In questo modo molti mutuatari che oggi scelgono il fisso solo per paura (perché temono eccessi rialzi futuri dei tassi) potrebbero virare sul variabile risparmiando certamente nei primi anni di mutuo, con la consapevolezza che il proprio mutuo non potrà salire più di tanto essendo il cap solo leggermente più caro (2,5%) delle migliori offerte odierne a tasso fisso (2%).
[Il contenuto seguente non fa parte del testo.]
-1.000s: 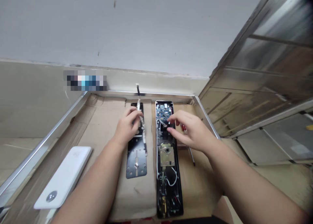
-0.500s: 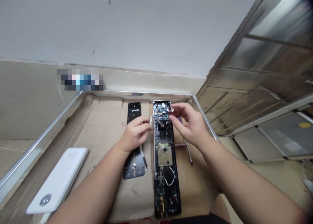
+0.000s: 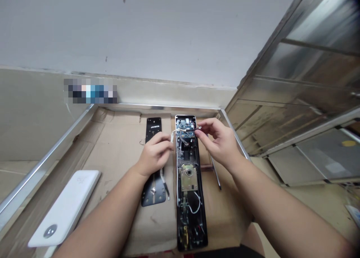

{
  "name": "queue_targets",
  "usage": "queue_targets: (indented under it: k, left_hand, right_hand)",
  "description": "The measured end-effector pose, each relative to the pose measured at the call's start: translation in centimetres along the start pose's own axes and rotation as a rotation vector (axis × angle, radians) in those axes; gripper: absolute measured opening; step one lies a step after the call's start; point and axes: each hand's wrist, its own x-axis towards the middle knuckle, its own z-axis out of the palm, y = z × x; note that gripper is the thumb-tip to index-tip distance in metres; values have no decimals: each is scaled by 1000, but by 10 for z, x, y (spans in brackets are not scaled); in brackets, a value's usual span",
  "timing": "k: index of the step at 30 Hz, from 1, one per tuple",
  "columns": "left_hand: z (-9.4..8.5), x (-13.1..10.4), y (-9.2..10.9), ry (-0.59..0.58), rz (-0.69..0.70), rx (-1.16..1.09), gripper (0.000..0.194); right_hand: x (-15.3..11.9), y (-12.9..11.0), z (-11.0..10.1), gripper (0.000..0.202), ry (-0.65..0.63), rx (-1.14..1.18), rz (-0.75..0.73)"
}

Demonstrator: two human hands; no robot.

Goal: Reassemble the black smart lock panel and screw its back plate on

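A long black lock housing [image 3: 189, 216] lies open on the cardboard, its blue circuit board [image 3: 184, 125] showing at the far end. Above the board runs a cable [image 3: 182, 130], white on the left and dark-sleeved on the right. My left hand [image 3: 157, 153] pinches the white part beside the housing's left edge. Between thumb and fingertips, my right hand [image 3: 218, 140] grips the dark end near a small connector. A flat black plate [image 3: 153, 200] lies partly under my left hand, with a second dark-tipped cable [image 3: 165, 183] beside it.
A white device with a round button [image 3: 64, 209] rests on the left. Right of the housing lies a thin screwdriver-like tool [image 3: 217, 177] near a brownish block [image 3: 207, 167]. Raised metal edging [image 3: 157, 107] borders the cardboard [image 3: 123, 149]. Metal cabinets stand at right.
My right thumb and fingers have closed together on the cable's dark end. My left hand stays almost where it was, and the housing has not visibly moved.
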Motion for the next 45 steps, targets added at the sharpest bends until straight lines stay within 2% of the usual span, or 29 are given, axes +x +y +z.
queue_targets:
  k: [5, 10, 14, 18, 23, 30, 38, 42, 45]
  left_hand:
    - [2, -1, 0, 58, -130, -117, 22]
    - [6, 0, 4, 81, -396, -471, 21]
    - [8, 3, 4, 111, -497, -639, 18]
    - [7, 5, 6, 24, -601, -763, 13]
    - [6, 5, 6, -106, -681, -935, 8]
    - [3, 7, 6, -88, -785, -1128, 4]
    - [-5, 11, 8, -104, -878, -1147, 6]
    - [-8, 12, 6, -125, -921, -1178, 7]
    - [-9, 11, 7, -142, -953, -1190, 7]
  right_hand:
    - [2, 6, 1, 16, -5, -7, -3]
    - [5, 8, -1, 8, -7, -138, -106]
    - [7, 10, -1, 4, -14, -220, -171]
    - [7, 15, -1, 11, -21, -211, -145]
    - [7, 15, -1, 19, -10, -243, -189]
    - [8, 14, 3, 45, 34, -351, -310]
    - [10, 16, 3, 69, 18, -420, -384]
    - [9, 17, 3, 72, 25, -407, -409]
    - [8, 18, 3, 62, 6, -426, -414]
Variabile agganciato al tasso Bce
Nel 2009 una legge ha obbligato le banche che offrono mutui a tasso variabile agganciati all’andamento degli indici Euribor a proporre anche mutui agganciati al tasso Bce. Quest’ultimo cambia solo quando la Bce decide di modificare i tassi ed è quindi meno volatile dell’Eurbor. Va però detto che oggi i “mutui Bce” fanno parte della schiera dei “mutui dimenticati”. Primo perché l’Euribor è negativo (-0,3%) e quindi più vantaggioso del tasso Bce che è fermo a “0”. Secondo perché l’Eurbor è diventato meno pericoloso. Nel corso degli anni il panel delle banche che si prestano i soldi tra loro e concorrono alla determinazione quotidiana del tasso Euribor (che è la media dei tassi a cui le banche del panel dichiarano di prestarsi soldi) si è ridotto. Le banche più rischiose - che fanno fatica a raccogliere capitali da altre banche - sono uscite dal panel beneficiando della liquidità direttamente offerta dalla Banca centrale europea. Quindi oggi l’Euribor è più stabile, sicuro e meno ballerino. Oltreché meno caro del tasso Bce e quindi più conveniente per i mutui a tasso variabile.